== Problem to work on ==
Collect each line of the records containing the string "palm".

[Records from a collection]

--- START ---

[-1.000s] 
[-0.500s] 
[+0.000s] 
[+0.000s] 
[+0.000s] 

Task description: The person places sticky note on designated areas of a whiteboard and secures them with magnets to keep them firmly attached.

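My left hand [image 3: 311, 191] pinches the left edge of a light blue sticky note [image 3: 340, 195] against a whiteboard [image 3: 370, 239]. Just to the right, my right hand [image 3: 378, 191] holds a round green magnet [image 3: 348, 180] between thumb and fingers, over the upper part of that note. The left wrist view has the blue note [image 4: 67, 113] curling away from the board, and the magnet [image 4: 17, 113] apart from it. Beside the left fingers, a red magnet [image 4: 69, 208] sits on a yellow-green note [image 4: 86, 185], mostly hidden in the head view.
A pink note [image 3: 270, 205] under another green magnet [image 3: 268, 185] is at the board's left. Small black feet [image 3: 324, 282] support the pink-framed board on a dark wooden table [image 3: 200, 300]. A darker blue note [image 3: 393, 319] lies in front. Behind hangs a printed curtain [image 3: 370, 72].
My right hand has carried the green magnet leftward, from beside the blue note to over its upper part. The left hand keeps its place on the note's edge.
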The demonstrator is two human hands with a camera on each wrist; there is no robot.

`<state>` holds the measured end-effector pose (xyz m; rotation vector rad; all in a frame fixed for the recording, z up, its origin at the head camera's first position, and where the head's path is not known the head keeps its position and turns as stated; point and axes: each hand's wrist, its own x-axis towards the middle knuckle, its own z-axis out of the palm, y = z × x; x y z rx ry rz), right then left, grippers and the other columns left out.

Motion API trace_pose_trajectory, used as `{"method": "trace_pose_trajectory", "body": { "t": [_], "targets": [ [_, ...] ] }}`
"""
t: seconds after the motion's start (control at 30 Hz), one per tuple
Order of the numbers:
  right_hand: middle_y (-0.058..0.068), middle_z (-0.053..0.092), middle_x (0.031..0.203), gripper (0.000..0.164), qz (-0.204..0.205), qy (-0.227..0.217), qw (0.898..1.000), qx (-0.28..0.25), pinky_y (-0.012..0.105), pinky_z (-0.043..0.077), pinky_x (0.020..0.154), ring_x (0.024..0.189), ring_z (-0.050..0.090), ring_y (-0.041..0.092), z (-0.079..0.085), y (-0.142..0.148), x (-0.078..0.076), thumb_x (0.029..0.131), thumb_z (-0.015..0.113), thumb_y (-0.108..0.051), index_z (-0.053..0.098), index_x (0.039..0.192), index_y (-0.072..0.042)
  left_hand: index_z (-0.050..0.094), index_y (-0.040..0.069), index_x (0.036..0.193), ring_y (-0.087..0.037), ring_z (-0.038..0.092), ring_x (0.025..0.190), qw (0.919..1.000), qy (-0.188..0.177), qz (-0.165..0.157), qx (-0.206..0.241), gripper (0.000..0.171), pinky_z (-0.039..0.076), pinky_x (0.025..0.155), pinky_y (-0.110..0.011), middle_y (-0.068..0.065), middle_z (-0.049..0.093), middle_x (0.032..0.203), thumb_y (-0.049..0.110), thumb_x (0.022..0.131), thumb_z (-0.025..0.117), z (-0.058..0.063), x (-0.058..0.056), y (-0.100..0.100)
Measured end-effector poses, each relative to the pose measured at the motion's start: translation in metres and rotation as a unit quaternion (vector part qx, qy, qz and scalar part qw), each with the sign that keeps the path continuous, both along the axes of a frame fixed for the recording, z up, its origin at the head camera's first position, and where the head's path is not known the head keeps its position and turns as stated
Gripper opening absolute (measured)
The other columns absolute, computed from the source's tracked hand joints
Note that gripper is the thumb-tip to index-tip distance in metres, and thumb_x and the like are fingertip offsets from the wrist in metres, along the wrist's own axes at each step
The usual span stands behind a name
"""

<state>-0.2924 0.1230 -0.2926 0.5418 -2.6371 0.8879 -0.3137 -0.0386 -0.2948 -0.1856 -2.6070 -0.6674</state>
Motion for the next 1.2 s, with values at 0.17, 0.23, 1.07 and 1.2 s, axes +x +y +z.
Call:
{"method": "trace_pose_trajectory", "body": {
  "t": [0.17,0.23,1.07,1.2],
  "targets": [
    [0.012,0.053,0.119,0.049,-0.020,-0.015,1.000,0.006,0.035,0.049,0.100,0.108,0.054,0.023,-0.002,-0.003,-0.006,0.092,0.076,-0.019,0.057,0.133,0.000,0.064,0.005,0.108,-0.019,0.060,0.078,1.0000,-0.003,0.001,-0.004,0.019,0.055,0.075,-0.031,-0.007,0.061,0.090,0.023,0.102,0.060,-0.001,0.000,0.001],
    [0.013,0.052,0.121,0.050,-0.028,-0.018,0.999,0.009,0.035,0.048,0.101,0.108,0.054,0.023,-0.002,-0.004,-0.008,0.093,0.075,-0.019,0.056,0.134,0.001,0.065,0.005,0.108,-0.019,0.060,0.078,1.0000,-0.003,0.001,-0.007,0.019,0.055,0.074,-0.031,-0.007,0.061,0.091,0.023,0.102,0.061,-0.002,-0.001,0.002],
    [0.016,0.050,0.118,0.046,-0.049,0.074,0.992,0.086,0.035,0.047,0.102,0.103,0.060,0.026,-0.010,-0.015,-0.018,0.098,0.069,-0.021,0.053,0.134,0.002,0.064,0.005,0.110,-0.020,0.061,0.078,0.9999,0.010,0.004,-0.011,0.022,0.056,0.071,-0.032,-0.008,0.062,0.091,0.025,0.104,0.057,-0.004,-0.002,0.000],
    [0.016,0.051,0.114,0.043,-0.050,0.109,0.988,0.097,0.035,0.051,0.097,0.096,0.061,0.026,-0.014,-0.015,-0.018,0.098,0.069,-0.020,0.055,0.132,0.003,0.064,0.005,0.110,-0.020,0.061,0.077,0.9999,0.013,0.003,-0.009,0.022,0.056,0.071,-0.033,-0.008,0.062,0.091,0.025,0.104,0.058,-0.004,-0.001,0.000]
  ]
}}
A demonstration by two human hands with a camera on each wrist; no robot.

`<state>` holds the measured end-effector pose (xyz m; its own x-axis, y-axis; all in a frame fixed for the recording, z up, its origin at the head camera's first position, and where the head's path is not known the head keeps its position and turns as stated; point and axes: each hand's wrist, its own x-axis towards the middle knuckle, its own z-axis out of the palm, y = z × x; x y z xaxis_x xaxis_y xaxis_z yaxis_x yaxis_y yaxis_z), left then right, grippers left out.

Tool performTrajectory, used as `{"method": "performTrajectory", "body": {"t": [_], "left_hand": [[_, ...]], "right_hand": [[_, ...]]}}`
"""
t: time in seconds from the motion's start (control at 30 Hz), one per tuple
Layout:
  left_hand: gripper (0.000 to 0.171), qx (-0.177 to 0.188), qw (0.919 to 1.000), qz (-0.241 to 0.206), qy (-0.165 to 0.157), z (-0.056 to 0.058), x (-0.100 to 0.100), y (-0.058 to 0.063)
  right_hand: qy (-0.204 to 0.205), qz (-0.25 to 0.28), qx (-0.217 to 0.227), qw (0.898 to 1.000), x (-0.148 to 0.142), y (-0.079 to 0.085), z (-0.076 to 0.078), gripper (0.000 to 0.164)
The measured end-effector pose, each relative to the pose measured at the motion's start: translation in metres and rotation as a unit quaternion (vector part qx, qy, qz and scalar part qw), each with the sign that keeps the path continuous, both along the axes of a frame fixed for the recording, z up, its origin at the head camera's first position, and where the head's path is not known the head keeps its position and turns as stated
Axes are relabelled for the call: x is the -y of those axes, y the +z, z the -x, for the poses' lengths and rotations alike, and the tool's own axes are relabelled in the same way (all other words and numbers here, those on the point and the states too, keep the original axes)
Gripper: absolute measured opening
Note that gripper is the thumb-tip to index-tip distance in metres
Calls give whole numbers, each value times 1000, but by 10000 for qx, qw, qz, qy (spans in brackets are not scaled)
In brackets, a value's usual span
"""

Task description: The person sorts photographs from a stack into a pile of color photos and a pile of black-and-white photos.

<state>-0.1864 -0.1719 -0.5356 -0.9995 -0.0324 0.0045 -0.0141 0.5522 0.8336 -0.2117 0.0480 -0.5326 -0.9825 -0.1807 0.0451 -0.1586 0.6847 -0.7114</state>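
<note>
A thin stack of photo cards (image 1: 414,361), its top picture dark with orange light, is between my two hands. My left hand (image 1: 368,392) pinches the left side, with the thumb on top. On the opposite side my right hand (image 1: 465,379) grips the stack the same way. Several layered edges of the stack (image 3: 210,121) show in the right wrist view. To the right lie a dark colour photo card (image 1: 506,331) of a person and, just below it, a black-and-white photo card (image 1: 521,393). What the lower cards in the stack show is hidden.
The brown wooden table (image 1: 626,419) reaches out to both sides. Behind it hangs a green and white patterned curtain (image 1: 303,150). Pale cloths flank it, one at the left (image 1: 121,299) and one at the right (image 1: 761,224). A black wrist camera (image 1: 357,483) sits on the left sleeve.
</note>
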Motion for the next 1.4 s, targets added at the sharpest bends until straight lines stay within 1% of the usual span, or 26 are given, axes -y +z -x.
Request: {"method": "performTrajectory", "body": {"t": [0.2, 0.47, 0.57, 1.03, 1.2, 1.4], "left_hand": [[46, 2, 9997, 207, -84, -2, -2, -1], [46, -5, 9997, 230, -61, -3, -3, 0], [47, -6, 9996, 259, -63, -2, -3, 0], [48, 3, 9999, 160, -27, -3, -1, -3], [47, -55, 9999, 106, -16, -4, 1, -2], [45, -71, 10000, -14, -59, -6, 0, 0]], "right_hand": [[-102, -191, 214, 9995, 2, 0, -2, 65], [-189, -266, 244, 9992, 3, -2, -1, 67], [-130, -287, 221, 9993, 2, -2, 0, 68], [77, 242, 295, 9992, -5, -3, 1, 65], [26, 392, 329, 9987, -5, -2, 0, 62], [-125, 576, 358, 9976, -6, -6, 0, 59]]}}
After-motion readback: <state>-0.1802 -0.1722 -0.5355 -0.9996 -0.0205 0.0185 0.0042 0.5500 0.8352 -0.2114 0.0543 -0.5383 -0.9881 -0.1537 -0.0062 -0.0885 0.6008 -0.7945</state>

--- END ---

== Exercise response ==
`<state>` holds the measured end-effector pose (xyz m; rotation vector rad; all in a frame fixed for the recording, z up, its origin at the head camera's first position, and where the head's path is not known the head keeps its position and turns as stated; point and axes: each hand's wrist, its own x-axis towards the middle knuckle, its own z-axis out of the palm, y = z × x; x y z rx ry rz), right then left, grippers and the other columns left out.
`<state>` holds the measured end-effector pose (xyz m; its own x-axis, y-axis; all in a frame fixed for the recording, z up, its origin at the head camera's first position, and where the head's path is not known the head keeps its position and turns as stated; point and axes: each hand's wrist, its own x-axis towards the middle knuckle, its own z-axis out of the palm, y = z × x; x y z xaxis_x xaxis_y xaxis_z yaxis_x yaxis_y yaxis_z), left then right, grippers left out.

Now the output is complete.